#### Requirement:
Once the pictures are set aside, repeat all of the data below exactly.

#### The data:
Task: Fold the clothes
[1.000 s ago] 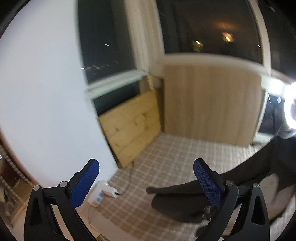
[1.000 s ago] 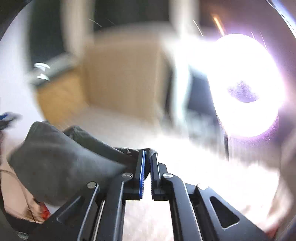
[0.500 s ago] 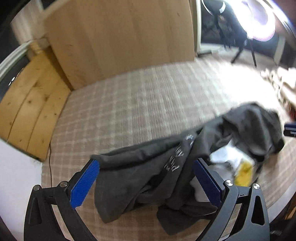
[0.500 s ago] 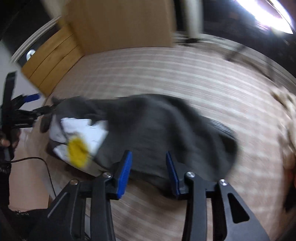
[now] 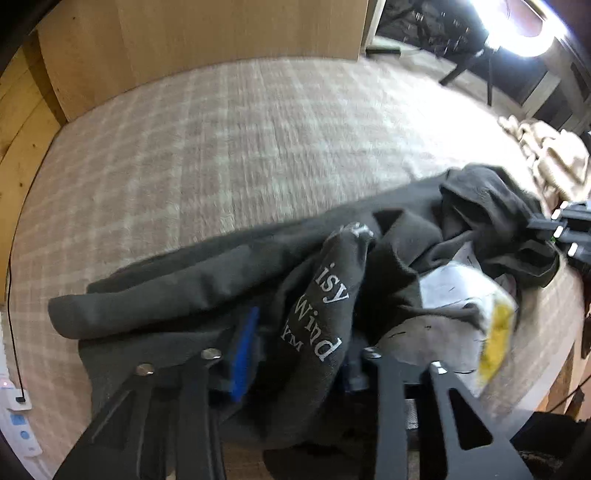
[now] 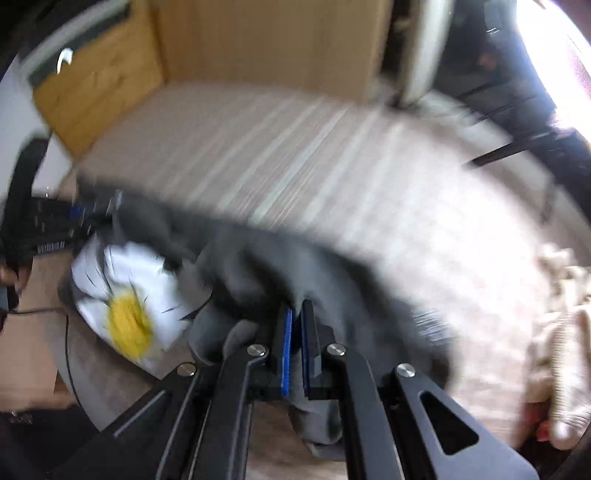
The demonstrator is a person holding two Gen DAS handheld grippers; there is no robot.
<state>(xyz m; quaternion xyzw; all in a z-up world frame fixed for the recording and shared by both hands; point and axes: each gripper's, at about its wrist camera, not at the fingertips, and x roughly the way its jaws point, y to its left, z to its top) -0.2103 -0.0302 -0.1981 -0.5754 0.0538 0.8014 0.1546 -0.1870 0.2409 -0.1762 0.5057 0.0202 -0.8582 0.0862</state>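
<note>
A dark grey sweatshirt (image 5: 207, 280) with white lettering and a white-and-yellow daisy print (image 5: 465, 314) lies crumpled at the near edge of a checked bed cover (image 5: 240, 147). My left gripper (image 5: 295, 350) is closed on a fold of the sweatshirt, with cloth bunched between the blue pads. My right gripper (image 6: 296, 332) is shut on another part of the sweatshirt (image 6: 258, 273), beside the daisy print (image 6: 129, 295). The right gripper also shows at the right edge of the left wrist view (image 5: 561, 229).
Wooden panels (image 5: 221, 33) stand at the far side of the bed. A beige knitted garment (image 5: 550, 162) lies at the right. A ring light (image 5: 517, 26) on a stand glares at the far right. A white power strip (image 5: 18, 424) with a cable lies at the left.
Both grippers dropped to the sweatshirt on the bed and closed on it: the left from wide open, the right from half open. The right view is blurred with motion.
</note>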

#### Task solution:
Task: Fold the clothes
[1.000 s ago] 
[1.000 s ago] 
[0.500 s ago] 
[0.500 s ago] 
[now] 
[now] 
The demonstrator is a person holding two Gen DAS handheld grippers; there is no robot.
<state>(xyz m; quaternion xyzw; all in a z-up world frame fixed for the recording and shared by both hands; point and axes: each gripper's, at about its wrist camera, not at the fingertips, and x roughly the way its jaws point, y to its left, z to its top) -0.2103 -0.0302 -0.1981 -0.5754 0.0538 0.8014 0.1546 -0.1870 0.2409 -0.1762 0.5057 0.0202 -0.8582 0.0862</state>
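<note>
A dark grey sweatshirt (image 5: 207, 280) with white lettering and a white-and-yellow daisy print (image 5: 465, 314) lies crumpled at the near edge of a checked bed cover (image 5: 240, 147). My left gripper (image 5: 295, 350) is closed on a fold of the sweatshirt, with cloth bunched between the blue pads. My right gripper (image 6: 296, 332) is shut on another part of the sweatshirt (image 6: 258, 273), beside the daisy print (image 6: 129, 295). The right gripper also shows at the right edge of the left wrist view (image 5: 561, 229).
Wooden panels (image 5: 221, 33) stand at the far side of the bed. A beige knitted garment (image 5: 550, 162) lies at the right. A ring light (image 5: 517, 26) on a stand glares at the far right. A white power strip (image 5: 18, 424) with a cable lies at the left.
Both grippers dropped to the sweatshirt on the bed and closed on it: the left from wide open, the right from half open. The right view is blurred with motion.
</note>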

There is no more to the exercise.